### Given material
━━━━━━━━

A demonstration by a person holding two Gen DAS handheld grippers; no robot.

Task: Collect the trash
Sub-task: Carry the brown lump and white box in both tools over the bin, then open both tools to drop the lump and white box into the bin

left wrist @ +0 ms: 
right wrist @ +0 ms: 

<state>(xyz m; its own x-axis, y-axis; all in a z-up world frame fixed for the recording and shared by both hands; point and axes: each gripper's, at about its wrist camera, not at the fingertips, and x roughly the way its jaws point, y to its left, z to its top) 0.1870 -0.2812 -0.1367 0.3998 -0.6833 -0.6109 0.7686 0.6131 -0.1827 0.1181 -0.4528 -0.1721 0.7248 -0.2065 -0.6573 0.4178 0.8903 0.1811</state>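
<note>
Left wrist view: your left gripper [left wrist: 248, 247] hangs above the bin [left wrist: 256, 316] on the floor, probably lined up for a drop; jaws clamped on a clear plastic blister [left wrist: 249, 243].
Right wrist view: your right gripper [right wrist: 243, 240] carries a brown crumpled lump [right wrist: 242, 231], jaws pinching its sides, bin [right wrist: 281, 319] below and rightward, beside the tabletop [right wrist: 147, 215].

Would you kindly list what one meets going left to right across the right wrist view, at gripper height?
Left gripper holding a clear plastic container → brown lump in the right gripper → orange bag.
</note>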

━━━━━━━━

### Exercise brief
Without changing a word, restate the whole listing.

### Solution to this exercise
A demonstration by a person holding two Gen DAS handheld grippers; no robot.

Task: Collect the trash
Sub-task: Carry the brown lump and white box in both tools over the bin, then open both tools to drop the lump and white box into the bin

left wrist @ +0 ms: 
right wrist @ +0 ms: 

<state>(xyz m; its own x-axis, y-axis; all in a z-up world frame fixed for the recording and shared by both hands; point and axes: each gripper's, at about its wrist camera, not at the fingertips, and x roughly the way its jaws point, y to its left, z to its top) 0.1870 -0.2812 -0.1367 0.3998 -0.6833 -0.6109 0.7686 0.6131 -0.1827 0.1181 -0.4528 -0.1721 0.7248 -0.2065 -0.6573 0.4178 0.8903 0.1811</state>
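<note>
Left wrist view: your left gripper [left wrist: 248, 247] hangs above the bin [left wrist: 256, 316] on the floor, probably lined up for a drop; jaws clamped on a clear plastic blister [left wrist: 249, 243].
Right wrist view: your right gripper [right wrist: 243, 240] carries a brown crumpled lump [right wrist: 242, 231], jaws pinching its sides, bin [right wrist: 281, 319] below and rightward, beside the tabletop [right wrist: 147, 215].

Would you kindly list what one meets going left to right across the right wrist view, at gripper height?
Left gripper holding a clear plastic container → brown lump in the right gripper → orange bag.
</note>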

This completes the required output.